La fameuse place moscovite devant le Kremlin sera toujours Rouge vendredi, mais pas grâce à un envahissement de maillots de la Nati. Loin de là. Non, les Russes soutiendront massivement l'adversaire de la Suisse, la Serbie.
Face au Brésil et au Cameroun déjà, les compatriotes de Vladimir Poutine ont encouragé la sélection balkanique. «C'est grâce à la Serbie que nous faisons salle comble aujourd’hui!», se réjouissait un patron d'un bar de Moscou le soir du duel face à la Seleçao. A l'intérieur de l'établissement plein à craquer, certains portaient le drapeau serbe sur les épaules et d'autres l'avaient peint sur leurs joues. «Nous les avons toujours soutenus et nous continuerons de les soutenir: je pense que les Serbes sont un peuple frère», argumentait un client pour TV5 Monde. Dans un sondage réalisé mi-novembre par le média sportif russe Championnat, la Serbie a fini en tête des équipes soutenues.
Si les Russes – dont la sélection a été exclue de toutes les compétitions de la Fifa et de l'Uefa à cause de la guerre en Ukraine – vivent ce Mondial par procuration en donnant de la voix pour la Serbie, c'est effectivement parce les relations entre les deux pays sont étroites et chaleureuses. Même fraternelles.
Ils ont plusieurs points communs culturellement: leur population est majoritairement slave et chrétienne orthodoxe. «Mêmes couleurs, même foi. Allez les nôtres! Allez les Serbes!», écrivait par exemple, juste avant le Mondial, l'agence gouvernementale russe chargée des échanges culturels et de l'aide humanitaire.

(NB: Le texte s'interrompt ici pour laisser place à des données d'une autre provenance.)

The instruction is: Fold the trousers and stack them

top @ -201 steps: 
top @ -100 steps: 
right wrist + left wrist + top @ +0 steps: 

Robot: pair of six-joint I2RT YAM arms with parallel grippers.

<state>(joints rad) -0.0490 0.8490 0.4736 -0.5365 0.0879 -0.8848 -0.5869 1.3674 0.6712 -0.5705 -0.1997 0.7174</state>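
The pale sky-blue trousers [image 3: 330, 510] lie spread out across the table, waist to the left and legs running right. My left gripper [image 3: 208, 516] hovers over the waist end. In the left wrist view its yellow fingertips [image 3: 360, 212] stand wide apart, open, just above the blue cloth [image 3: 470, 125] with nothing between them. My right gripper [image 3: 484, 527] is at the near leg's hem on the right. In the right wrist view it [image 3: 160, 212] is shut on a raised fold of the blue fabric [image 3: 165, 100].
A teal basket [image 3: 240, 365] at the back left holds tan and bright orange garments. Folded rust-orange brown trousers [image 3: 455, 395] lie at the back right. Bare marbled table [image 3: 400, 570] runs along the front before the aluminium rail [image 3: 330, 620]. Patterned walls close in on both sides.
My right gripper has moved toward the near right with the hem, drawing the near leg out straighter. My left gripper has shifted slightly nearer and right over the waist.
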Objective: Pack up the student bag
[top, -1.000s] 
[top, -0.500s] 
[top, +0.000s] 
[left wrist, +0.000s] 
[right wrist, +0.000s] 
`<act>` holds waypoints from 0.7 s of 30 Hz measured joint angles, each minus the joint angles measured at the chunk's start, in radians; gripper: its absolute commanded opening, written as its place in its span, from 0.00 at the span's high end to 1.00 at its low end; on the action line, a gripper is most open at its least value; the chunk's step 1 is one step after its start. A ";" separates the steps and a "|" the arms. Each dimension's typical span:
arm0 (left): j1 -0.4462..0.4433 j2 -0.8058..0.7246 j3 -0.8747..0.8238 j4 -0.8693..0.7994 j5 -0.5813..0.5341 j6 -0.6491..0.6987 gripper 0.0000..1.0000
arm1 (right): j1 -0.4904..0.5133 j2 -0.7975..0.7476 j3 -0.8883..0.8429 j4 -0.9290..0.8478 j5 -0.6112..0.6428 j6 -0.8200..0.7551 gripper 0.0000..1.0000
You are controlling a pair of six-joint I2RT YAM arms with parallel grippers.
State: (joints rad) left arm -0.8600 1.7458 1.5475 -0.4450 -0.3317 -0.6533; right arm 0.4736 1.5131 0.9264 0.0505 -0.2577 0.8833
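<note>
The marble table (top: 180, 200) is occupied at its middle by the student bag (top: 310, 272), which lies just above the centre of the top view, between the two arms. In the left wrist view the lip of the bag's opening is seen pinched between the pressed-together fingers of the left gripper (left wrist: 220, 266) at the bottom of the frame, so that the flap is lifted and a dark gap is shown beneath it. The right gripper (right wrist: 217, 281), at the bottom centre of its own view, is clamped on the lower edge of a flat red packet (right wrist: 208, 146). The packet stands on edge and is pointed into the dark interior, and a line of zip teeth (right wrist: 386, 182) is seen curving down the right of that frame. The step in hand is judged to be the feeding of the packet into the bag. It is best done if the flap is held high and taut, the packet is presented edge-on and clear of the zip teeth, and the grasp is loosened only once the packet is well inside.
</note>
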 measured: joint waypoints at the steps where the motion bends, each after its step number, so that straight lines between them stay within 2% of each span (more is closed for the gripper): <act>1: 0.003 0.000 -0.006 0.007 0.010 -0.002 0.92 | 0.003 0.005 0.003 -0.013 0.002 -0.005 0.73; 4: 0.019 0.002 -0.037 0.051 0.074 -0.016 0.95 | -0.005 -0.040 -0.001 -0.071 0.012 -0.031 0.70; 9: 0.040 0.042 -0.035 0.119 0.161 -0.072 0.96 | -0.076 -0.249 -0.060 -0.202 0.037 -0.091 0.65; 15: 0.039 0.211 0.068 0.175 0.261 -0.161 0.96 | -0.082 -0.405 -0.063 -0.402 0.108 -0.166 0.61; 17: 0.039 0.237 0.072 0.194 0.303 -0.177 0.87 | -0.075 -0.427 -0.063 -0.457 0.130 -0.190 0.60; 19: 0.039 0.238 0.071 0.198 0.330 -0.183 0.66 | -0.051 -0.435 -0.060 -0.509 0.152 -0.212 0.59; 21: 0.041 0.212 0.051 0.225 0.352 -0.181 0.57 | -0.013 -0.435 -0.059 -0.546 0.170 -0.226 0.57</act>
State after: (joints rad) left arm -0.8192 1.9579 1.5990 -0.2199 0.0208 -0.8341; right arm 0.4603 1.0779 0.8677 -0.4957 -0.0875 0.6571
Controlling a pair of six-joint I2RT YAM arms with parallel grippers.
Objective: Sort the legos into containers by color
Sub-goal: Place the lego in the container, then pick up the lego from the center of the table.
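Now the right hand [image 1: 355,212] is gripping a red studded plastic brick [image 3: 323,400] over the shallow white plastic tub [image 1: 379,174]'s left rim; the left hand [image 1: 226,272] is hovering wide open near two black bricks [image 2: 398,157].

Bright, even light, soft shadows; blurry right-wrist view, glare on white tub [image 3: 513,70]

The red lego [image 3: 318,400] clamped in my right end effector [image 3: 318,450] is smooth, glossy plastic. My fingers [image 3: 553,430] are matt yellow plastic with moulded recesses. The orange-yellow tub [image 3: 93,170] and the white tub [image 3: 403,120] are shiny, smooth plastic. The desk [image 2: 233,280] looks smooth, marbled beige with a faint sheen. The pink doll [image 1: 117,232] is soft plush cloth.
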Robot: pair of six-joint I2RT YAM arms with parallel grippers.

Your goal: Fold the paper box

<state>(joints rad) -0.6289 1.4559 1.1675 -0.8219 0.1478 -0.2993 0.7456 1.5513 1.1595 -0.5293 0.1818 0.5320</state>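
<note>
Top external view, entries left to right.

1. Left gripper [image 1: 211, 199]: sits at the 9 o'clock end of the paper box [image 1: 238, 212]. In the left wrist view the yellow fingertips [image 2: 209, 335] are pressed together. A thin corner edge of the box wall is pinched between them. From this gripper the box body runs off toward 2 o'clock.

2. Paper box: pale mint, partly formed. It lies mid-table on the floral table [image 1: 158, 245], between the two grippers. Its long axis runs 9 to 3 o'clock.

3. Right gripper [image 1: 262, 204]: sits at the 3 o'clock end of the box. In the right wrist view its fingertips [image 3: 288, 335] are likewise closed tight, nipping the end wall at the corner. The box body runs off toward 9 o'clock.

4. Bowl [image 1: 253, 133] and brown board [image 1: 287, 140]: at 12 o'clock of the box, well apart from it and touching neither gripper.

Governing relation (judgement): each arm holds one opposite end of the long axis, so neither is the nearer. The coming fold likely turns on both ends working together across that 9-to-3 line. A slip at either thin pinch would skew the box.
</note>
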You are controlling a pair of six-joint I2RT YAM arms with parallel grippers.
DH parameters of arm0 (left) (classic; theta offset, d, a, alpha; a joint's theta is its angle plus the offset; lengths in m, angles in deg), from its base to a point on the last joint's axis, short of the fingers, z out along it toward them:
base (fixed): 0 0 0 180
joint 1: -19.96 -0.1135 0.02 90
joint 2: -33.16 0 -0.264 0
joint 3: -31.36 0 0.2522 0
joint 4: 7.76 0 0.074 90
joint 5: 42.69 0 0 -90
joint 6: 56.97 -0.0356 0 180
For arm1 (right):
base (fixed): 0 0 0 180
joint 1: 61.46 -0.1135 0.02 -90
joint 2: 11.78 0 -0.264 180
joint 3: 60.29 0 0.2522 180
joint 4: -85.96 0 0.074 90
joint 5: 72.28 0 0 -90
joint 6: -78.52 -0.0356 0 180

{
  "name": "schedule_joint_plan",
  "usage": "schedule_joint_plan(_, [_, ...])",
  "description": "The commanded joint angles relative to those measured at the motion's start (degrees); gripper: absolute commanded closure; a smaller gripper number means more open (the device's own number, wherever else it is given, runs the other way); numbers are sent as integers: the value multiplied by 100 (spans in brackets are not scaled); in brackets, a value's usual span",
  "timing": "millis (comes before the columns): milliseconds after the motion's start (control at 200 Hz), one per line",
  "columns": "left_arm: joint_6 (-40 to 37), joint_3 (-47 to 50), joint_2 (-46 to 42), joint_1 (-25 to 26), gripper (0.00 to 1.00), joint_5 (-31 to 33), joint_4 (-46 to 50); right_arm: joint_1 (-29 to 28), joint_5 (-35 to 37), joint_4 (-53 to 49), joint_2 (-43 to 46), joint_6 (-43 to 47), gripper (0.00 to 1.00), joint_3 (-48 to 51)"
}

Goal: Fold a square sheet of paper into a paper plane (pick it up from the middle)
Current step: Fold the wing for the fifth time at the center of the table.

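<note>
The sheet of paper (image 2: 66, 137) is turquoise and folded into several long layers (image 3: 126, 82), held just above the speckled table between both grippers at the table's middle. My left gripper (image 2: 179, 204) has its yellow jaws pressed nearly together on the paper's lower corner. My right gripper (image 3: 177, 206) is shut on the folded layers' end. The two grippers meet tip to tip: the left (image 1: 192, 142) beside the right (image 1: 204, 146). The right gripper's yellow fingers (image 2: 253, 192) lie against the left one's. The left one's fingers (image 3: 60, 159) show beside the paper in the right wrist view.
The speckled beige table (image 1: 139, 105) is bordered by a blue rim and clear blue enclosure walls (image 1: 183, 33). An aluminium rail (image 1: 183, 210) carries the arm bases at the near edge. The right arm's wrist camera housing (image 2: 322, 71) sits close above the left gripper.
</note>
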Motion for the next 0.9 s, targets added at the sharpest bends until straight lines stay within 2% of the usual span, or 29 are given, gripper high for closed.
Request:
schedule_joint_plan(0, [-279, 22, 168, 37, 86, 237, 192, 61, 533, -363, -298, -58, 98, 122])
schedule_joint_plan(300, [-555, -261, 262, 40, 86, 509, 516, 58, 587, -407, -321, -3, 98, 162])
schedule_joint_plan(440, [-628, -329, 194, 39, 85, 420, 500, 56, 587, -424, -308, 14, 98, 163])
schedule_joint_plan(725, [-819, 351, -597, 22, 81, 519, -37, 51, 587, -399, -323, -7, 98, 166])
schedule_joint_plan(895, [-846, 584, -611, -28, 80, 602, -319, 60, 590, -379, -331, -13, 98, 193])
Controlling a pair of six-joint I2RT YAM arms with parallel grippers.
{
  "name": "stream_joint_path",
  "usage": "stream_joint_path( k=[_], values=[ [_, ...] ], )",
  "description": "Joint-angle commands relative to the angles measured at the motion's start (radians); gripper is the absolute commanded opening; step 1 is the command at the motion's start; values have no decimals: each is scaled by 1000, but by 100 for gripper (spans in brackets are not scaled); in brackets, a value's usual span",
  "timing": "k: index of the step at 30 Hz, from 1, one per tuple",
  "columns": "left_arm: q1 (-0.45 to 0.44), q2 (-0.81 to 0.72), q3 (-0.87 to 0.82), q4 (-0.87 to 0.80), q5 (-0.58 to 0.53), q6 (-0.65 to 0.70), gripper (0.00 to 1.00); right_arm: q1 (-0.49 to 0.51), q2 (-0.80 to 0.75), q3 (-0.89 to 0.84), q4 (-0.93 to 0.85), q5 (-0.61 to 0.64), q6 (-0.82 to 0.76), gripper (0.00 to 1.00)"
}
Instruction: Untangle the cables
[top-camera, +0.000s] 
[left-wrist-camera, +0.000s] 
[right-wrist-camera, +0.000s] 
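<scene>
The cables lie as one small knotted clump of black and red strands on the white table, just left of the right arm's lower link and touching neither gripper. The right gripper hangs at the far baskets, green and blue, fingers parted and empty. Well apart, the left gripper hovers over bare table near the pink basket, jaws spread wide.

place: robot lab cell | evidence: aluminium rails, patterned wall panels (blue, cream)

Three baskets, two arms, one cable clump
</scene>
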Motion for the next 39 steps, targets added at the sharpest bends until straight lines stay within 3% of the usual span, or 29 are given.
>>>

Conséquence de cette proximité: Russie et Serbie ont des liens politiques étroits et très enracinés. Ils étaient, par exemple, déjà alliés lors de la Première Guerre mondiale. Aujourd'hui, l'Etat des Balkans est l'un des très rares à n'avoir pris aucune sanction contre la Russie à la suite de l'invasion de l'Ukraine. Juste après le début de la guerre, des manifestations pro-russes ont même été organisées à Belgrade. La compagnie nationale d'aviation Air Serbia est la seule en Europe à encore desservir la Russie. Et alors que le reste du continent essaie d'isoler économiquement le pays de Vladimir Poutine, la Serbie a signé avec lui, en juin, un nouvel accord gazier pour trois ans.
Parmi la population serbe, la Russie et son président sont très populaires. A Belgrade, Vladimir Poutine est représenté sur plusieurs fresques murales et des t-shirts à sa gloire sont vendus. Dans cet amour des Serbes pour leur «grand frère» russe, il y a aussi de la reconnaissance: la Russie est l'un des rares Etats à ne pas reconnaître l'indépendance du Kosovo, ancienne province serbe que Belgrade aimerait récupérer. Il y a également de l'admiration:
Comme la Russie aujourd'hui, la Serbie a été sanctionnée économiquement par les Etats-Unis et certains pays européens pendant les guerres d'ex-Yougoslavie (Bosnie et Kosovo). Elle a même été bombardée par l'OTAN. De quoi consolider le sentiment d'unité serbo-russe.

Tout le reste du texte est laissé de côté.